I was later accused IN COURT of hugging the baby so tight he couldn’t move and not being a good wife because I had to sleep next to the baby. Oh well…the proof is out and again…IGNORE IDIOTS! You’ll get through all of this much better! It’s not that bashing the ex was ever the goal…but making you realize that many techniques might look ODD to those who choose/ chose NOT TO LEARN about MODERN AUTISM. (No, not a new Autism…just new research and the FACTS). My thanks to my first OT BETH who helped get me through a lot of the touch/ tactile/ sensory issues and who applauded my rather unique, (OFF THE WALL), but VIABLE home therapies. I love her and I so hope she’s following this and knowing what a great difference she made as our first ‘Good Samaritan’ in the Autism Journey.
My baby now falls asleep alone…but not without his birth blanket and a chupa choo, (pacifier). There are too many stories of Autistic adults who still have their blankets, favorite toys, favorite pillows, etc…from their babyhood and childhood…and who are as functional and happy as they can be! Don’t HARP on what you think these kids need to throw away or do to thrive… Growing up is NOT ridding ourselves of our first comforts…it’s learning how to comfort ourselves. How’s that for good wisdom? OK, falling asleep alone is huge and self comforting was a GIANT step! Who cares if he has his blanket in college? I’ll probably sew it into the lining of his graduation gown!

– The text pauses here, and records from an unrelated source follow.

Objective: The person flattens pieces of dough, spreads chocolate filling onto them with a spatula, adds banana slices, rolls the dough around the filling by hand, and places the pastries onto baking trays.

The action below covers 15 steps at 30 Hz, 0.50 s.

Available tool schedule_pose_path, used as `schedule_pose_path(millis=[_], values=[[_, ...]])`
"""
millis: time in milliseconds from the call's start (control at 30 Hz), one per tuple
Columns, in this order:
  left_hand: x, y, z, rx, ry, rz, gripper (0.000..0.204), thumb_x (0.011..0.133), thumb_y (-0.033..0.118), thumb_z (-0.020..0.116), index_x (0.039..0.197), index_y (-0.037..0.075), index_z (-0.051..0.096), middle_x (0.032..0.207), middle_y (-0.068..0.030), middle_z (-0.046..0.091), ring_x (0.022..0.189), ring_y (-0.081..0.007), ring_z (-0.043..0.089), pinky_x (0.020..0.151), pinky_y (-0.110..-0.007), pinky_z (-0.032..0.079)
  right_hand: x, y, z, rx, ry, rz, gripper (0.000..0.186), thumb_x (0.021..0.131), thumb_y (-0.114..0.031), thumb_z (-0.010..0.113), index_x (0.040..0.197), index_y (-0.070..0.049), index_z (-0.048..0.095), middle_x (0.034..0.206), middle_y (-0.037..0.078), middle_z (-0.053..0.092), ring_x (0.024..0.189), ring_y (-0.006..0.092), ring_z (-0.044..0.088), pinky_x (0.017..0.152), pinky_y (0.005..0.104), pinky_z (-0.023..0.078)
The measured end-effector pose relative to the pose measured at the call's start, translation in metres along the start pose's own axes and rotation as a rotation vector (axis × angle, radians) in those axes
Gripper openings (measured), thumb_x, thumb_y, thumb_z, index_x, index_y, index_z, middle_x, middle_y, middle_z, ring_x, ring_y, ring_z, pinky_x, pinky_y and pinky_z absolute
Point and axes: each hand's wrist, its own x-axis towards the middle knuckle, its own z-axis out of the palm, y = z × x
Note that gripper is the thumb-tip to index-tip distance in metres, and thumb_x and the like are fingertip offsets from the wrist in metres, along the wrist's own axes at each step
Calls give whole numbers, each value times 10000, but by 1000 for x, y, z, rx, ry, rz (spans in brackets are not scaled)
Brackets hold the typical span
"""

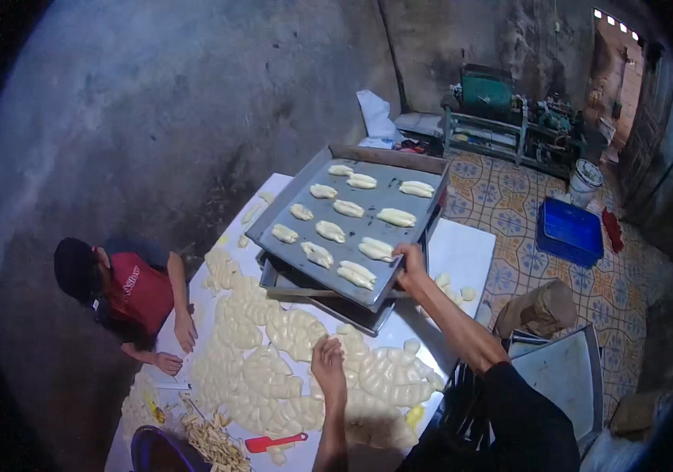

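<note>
My right hand (411,267) grips the near right edge of a grey metal baking tray (423,161). Several pale shaped dough pieces (348,208) lie spaced apart on it. The tray sits askew above other stacked trays (368,318). Close to the tray's near side, my left hand (329,366) hovers over the dough, its fingers curled together; whatever they hold, if anything, is hard to make out. Flattened, overlapping dough pieces (258,370) cover much of the white table (462,244) around it.
Across the table's left side, a person in a red shirt (140,291) has both hands at the tabletop. A red spatula (276,442), thin pale strips (215,440) and a dark bowl (163,452) lie near the front. At right are a blue crate (570,230), bucket (586,181) and green machine (486,94).
</note>
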Motion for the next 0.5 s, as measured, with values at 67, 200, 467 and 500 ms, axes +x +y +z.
schedule_pose_path(millis=[67, 200, 467, 500], values=[[45, -7, 22, 93, 88, -84, 600, 896, 15, 663, 1439, -42, 415, 1210, -190, 617, 1108, -196, 621, 919, -276, 495, -8, -27, -18, 33, 67, -58, 297, 693, -29, 591, 987, -13, 550, 853, 105, 569, 731, 252, 624, 663, 387, 577], [140, -75, -31, 427, 428, -102, 876, 788, 55, 733, 1507, -114, 262, 1298, -317, 570, 1114, -358, 644, 928, -354, 524, -111, -56, 4, 28, -25, -166, 122, 730, -72, 589, 842, -58, 543, 891, 95, 565, 841, 224, 605, 738, 409, 569], [194, -96, 42, 607, 166, -388, 397, 769, 131, 644, 1098, -91, 653, 997, -262, 717, 877, -371, 738, 675, -427, 628, -265, -171, -187, -244, 364, -374, 114, 711, -185, 582, 746, -127, 489, 748, 19, 544, 688, 170, 583, 707, 336, 551], [195, -90, 46, 595, 172, -438, 367, 776, 156, 637, 1059, -75, 679, 981, -252, 727, 914, -393, 732, 753, -447, 614, -289, -185, -189, -328, 425, -442, 125, 701, -199, 571, 753, -130, 480, 774, 14, 541, 761, 174, 581, 785, 358, 534]])
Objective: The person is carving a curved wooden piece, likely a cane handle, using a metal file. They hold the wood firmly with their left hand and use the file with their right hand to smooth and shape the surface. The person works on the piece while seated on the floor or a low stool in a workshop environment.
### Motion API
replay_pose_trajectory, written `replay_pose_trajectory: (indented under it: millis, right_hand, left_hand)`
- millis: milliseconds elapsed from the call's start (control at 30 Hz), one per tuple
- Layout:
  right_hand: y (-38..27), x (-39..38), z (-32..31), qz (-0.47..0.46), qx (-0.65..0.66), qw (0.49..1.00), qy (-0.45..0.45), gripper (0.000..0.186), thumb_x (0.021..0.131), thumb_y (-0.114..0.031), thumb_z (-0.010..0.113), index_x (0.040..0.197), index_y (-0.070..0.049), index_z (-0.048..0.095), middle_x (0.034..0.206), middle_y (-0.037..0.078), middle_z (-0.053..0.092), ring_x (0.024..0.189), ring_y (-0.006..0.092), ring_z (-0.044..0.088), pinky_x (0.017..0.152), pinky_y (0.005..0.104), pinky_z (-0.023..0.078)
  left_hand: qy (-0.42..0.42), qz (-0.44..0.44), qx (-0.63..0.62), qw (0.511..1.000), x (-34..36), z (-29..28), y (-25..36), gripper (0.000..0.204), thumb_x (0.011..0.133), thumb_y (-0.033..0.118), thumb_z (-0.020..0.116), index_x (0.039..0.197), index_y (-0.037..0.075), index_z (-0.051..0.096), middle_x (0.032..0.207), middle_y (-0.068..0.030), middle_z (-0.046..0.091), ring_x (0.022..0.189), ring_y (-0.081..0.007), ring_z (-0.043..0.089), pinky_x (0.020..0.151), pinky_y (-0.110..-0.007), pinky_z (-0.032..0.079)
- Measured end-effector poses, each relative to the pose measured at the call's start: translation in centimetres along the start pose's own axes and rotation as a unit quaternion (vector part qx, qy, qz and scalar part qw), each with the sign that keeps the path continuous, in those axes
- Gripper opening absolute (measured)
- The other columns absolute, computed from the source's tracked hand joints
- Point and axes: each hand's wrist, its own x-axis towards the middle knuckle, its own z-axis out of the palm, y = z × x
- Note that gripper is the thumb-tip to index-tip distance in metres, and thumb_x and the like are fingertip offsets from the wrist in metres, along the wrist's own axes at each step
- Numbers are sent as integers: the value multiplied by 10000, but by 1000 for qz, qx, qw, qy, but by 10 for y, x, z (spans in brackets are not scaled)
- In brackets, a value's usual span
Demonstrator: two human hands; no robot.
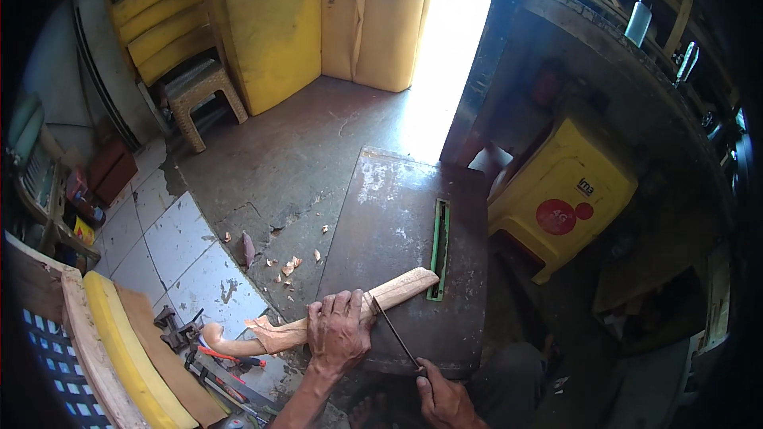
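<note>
Yellow padded panels (270, 24) stood at the back, cut off by the upper edge. Next came a dark, scuffed low table (381, 230), then a yellow plastic stool (600, 175) in shadow, bearing dark lettering and red round marks with pale print. Across the table's near part lay a carved wooden piece (405, 287), jutting past the left side. The left hand (340, 330) gripped its middle, covering that stretch; the right hand (445, 399) clasped a thin dark tool (397, 338), its handle mostly hidden.
</note>
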Motion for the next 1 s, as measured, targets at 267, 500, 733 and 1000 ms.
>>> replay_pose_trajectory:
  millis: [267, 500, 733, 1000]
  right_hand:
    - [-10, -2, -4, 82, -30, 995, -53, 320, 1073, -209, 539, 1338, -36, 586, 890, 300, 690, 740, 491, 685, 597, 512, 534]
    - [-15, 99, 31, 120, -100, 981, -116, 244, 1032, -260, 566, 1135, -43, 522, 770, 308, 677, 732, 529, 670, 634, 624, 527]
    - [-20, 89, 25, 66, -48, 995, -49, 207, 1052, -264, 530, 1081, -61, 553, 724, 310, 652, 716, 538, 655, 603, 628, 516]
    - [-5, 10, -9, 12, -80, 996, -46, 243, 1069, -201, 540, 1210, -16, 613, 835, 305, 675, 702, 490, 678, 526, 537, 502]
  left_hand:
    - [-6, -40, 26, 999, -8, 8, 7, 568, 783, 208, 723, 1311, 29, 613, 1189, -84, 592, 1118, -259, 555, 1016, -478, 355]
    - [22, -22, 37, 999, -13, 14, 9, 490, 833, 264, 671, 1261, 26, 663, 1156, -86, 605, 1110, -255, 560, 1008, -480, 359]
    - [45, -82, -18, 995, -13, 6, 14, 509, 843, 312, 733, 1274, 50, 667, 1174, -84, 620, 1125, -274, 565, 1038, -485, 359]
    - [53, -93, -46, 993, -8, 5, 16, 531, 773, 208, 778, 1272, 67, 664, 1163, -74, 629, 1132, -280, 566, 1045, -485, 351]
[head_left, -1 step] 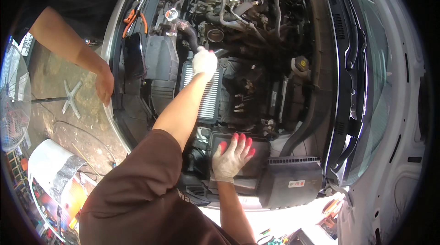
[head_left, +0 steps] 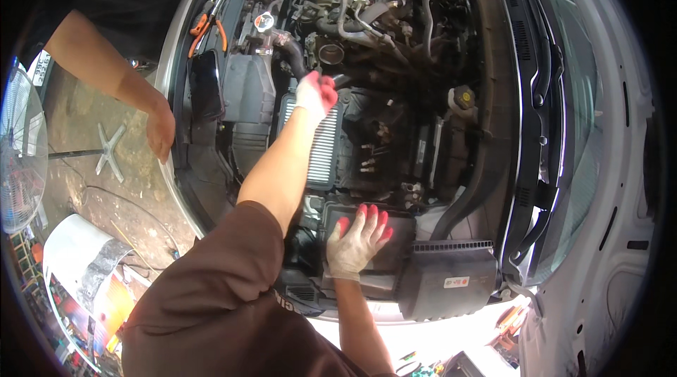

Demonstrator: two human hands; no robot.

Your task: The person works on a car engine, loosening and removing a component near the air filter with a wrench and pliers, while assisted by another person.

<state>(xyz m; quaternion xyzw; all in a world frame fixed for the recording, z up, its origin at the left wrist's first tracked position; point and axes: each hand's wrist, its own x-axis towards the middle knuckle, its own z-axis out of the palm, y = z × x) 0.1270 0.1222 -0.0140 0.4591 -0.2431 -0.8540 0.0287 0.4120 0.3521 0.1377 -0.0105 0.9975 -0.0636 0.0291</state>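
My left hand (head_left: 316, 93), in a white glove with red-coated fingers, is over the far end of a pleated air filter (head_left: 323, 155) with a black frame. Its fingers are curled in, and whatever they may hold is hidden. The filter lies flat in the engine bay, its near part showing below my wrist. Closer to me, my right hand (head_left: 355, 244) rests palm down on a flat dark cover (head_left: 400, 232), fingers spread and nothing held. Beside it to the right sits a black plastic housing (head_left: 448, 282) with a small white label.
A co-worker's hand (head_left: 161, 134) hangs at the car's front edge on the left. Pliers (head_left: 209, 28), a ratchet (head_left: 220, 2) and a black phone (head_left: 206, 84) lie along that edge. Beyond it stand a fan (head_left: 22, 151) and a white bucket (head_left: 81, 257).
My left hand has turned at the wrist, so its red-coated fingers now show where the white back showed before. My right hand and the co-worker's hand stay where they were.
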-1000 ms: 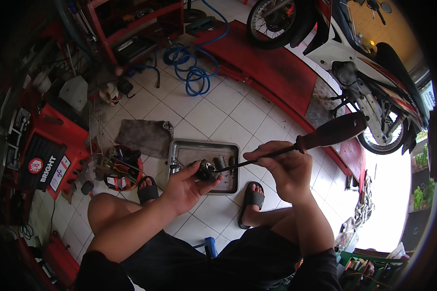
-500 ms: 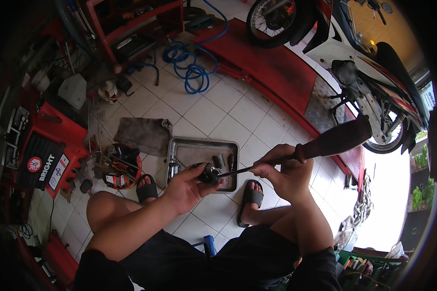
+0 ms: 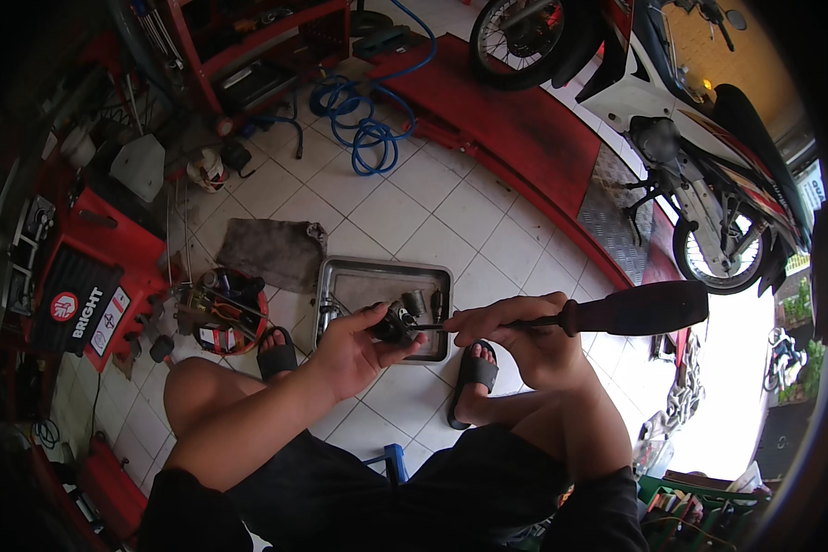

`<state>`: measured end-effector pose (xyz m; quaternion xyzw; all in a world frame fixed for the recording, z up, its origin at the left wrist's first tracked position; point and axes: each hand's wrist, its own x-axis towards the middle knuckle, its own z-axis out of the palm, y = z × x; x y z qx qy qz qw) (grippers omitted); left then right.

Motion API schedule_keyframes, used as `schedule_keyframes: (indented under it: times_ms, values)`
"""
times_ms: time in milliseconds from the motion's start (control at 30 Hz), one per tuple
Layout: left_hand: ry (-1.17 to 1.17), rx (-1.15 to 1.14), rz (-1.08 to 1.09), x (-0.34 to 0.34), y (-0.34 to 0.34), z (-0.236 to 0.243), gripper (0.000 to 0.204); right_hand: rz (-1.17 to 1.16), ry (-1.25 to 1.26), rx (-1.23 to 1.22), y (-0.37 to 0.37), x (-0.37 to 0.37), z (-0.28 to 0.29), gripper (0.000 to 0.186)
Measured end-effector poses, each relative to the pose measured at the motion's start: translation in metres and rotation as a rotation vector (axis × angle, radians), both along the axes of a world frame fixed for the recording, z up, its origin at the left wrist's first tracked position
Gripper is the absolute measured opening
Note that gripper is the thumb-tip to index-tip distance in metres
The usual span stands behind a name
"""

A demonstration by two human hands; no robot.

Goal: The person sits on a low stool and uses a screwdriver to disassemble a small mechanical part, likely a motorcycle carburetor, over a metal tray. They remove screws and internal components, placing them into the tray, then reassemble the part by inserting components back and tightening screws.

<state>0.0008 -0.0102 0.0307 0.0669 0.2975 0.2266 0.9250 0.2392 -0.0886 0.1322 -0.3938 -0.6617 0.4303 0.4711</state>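
My left hand (image 3: 354, 354) grips a small dark metal part (image 3: 396, 324) with thumb and fingers, above the steel tray (image 3: 386, 263) on the floor. My right hand (image 3: 534, 340) holds a long screwdriver (image 3: 639, 308) by its shaft, the dark, thick handle sticking out to the right. The shaft's far end meets the part in my left hand; exactly where it touches is too small to tell. In the tray lie a metal cylinder (image 3: 414, 302) and other small dark items, partly hidden behind my hands.
A red tool bin (image 3: 221, 336), a dirty cloth (image 3: 267, 253) and a blue coiled hose (image 3: 363, 138) lie around the tray. A red ramp (image 3: 506, 120) with a white motorbike (image 3: 662, 138) curves along the right. A red tool trolley (image 3: 248, 51) stands at the back; red equipment (image 3: 124, 235) at left.
The screwdriver's handle has tilted downward to nearly level, and my right hand has turned, its fingers reaching farther left along the shaft. My left hand stays around the part.
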Motion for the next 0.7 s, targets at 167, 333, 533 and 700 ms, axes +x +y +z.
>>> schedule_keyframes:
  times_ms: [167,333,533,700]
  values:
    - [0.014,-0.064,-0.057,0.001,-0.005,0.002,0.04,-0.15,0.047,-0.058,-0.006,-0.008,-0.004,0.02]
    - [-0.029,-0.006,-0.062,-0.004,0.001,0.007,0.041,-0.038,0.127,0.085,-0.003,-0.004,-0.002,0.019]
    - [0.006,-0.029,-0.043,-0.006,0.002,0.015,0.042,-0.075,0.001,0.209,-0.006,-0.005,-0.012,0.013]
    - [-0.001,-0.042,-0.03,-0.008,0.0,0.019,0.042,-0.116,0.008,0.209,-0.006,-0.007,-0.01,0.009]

The message here?? Your child appears to not want hugs. Go back to TACTILE. What does your touch feel like to him? Pins? Needles? Poison Ivy? Burns?
**OK, then think of this. This analogy of mine has helped many to grasp this whole emotion. You are a burn victim lying in a hospital bed. Your skin cannot be touched because of how intensely it would hurt…but don’t you really need a hug? Now if there was a way to work PAST the pain and feel OK with HUGS, TOUCH, LOVE, AFFECTION, CUDDLES, HAND HOLDING, KISSING…or even just your face wiped or your hair brushed…wouldn’t you give anything? YES. Don’t mistake Tactile Dysfunction for not wanting to be hugged, or not wanting to hug you!! That’s not fair! My son comes to me numerous times a day for hugs and kisses, he looks for my hand each time we walk and morning cuddles and tickles are a part of our every day smiles and laughter!
*Thank you for reading and feel free to e-mail me questions or topics I have not come to yet in my writing, or in my research. We are all in this battle together.
Next time you see a parent struggling with a yelling, screaming, tugging child…simply walk over and ask if they need your help…chances are not only do they need your help, but you will have just fed others around you a piece of Autism Awareness.